## Work to be completed
Output nothing but the lines from the beginning of the listing below through the line containing "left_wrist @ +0", exactly as they stand, without pictures.

──────── The data

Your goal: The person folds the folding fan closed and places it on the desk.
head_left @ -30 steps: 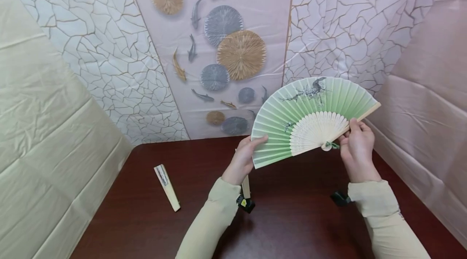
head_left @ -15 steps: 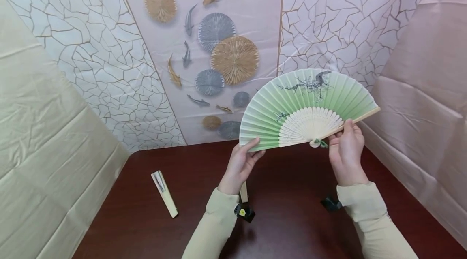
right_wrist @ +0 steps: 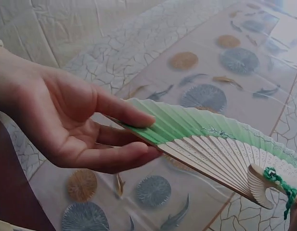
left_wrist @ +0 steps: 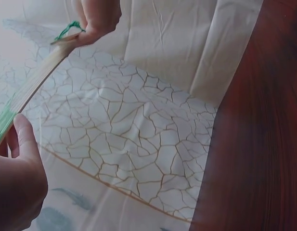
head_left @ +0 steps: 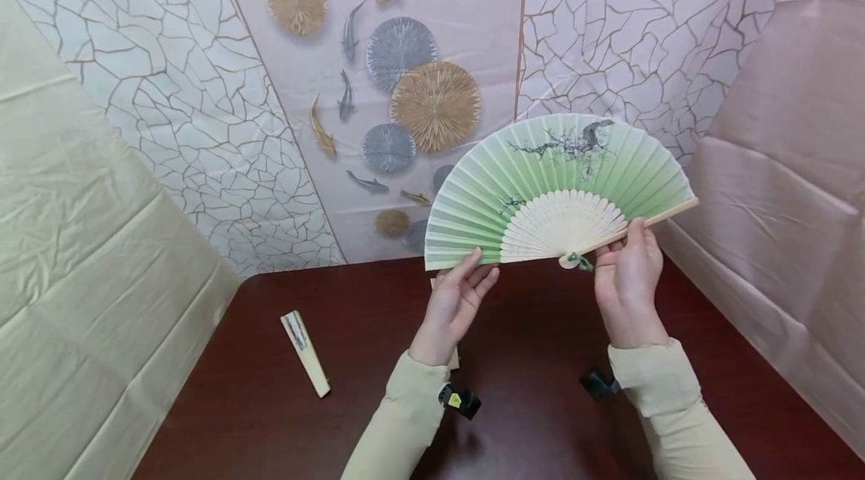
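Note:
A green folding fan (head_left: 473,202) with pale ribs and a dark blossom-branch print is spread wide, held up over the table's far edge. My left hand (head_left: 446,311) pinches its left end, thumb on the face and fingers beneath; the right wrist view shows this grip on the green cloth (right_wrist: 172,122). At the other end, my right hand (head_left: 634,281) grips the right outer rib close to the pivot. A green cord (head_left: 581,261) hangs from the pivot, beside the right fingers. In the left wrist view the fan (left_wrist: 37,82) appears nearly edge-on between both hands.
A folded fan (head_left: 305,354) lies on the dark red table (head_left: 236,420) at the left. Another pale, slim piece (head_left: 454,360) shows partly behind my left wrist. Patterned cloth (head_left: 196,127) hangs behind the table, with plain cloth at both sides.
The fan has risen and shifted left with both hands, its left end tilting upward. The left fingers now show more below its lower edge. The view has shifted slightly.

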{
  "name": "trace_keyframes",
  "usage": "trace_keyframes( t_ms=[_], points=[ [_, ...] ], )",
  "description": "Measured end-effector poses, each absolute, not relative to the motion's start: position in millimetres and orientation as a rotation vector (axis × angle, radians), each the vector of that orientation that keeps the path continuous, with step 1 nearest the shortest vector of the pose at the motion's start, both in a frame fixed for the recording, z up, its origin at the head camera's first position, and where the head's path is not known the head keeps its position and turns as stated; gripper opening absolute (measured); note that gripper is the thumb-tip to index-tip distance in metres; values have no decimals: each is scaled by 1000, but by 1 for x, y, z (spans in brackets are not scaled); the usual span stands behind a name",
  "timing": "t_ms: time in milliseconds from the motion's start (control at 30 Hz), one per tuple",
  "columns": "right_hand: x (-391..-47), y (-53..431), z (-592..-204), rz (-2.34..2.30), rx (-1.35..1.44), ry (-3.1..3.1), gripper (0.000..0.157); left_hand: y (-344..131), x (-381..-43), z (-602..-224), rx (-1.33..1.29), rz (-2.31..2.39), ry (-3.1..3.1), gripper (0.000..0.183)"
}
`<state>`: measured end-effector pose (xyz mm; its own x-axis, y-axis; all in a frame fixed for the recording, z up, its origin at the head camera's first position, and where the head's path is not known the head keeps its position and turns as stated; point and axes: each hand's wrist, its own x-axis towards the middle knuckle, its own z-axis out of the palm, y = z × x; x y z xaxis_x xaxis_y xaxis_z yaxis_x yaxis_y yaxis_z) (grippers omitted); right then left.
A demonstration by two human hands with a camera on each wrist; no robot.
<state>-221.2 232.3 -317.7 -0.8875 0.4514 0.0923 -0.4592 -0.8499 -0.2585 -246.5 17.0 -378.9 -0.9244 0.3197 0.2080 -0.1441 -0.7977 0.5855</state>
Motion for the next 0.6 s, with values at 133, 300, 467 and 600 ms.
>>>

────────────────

## Written answer
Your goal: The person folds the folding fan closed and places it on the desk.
head_left @ -30 steps: 
head_left @ -15 steps: 
right_wrist @ +0 steps: 
left_wrist @ +0 steps: 

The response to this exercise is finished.